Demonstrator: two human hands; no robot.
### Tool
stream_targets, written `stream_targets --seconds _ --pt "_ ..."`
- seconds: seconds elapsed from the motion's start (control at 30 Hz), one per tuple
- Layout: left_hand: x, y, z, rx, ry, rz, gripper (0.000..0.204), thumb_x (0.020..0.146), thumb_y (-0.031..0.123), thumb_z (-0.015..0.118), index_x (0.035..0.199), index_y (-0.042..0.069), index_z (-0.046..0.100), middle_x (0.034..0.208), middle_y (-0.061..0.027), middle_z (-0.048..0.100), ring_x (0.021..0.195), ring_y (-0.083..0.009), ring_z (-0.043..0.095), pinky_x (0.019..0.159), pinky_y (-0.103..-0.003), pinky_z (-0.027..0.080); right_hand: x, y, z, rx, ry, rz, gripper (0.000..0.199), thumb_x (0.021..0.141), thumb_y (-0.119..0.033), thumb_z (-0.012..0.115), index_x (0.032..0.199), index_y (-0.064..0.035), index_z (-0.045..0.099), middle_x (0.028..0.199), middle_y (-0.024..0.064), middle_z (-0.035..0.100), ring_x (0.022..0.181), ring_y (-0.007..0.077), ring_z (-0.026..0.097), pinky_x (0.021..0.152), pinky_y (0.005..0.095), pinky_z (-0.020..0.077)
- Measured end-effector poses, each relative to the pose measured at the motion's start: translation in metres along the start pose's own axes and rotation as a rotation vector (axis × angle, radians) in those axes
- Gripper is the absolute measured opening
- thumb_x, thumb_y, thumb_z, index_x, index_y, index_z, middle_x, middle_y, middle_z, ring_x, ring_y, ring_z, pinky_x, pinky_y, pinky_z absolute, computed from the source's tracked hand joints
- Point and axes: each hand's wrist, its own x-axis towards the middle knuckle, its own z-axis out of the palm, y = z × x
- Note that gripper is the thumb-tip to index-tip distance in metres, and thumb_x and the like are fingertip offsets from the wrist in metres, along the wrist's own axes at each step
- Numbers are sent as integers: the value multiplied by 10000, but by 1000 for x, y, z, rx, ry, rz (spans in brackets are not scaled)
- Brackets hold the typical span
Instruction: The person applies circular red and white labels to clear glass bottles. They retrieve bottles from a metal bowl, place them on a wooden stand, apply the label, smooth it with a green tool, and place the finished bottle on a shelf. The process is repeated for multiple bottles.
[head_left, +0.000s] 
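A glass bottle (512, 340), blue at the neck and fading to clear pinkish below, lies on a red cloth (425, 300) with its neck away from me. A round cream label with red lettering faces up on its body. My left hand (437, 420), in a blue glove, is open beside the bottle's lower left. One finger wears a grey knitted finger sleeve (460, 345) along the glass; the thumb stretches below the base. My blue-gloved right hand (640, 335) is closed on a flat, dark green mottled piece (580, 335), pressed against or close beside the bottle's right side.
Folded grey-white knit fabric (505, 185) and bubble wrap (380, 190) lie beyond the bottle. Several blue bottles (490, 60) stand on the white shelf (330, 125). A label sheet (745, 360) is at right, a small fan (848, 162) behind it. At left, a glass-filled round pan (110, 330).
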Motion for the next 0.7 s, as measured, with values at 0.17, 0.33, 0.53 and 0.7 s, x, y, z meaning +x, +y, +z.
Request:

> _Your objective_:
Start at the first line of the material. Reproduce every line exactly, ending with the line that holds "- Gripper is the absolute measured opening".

> _The answer_:
Demonstrator: two human hands; no robot.
### Tool
stream_targets, written `stream_targets --seconds _ --pt "_ ..."`
- seconds: seconds elapsed from the motion's start (control at 30 Hz), one per tuple
- Layout: left_hand: x, y, z, rx, ry, rz, gripper (0.000..0.204), thumb_x (0.020..0.146), thumb_y (-0.031..0.123), thumb_z (-0.015..0.118), index_x (0.035..0.199), index_y (-0.042..0.069), index_z (-0.046..0.100), middle_x (0.034..0.208), middle_y (-0.061..0.027), middle_z (-0.048..0.100), ring_x (0.021..0.195), ring_y (-0.083..0.009), ring_z (-0.043..0.095), pinky_x (0.019..0.159), pinky_y (-0.103..-0.003), pinky_z (-0.027..0.080); right_hand: x, y, z, rx, ry, rz, gripper (0.000..0.199), thumb_x (0.021..0.141), thumb_y (-0.119..0.033), thumb_z (-0.012..0.115), index_x (0.032..0.199), index_y (-0.064..0.035), index_z (-0.045..0.099), middle_x (0.028..0.199), middle_y (-0.024..0.064), middle_z (-0.035..0.100), ring_x (0.022..0.181), ring_y (-0.007..0.077), ring_z (-0.026..0.097), pinky_x (0.021..0.152), pinky_y (0.005..0.095), pinky_z (-0.020..0.077)
- Measured end-effector poses, each relative to the pose measured at the motion's start: translation in metres along the start pose's own axes and rotation as a rotation vector (axis × angle, radians) in those axes
- Gripper is the absolute measured opening

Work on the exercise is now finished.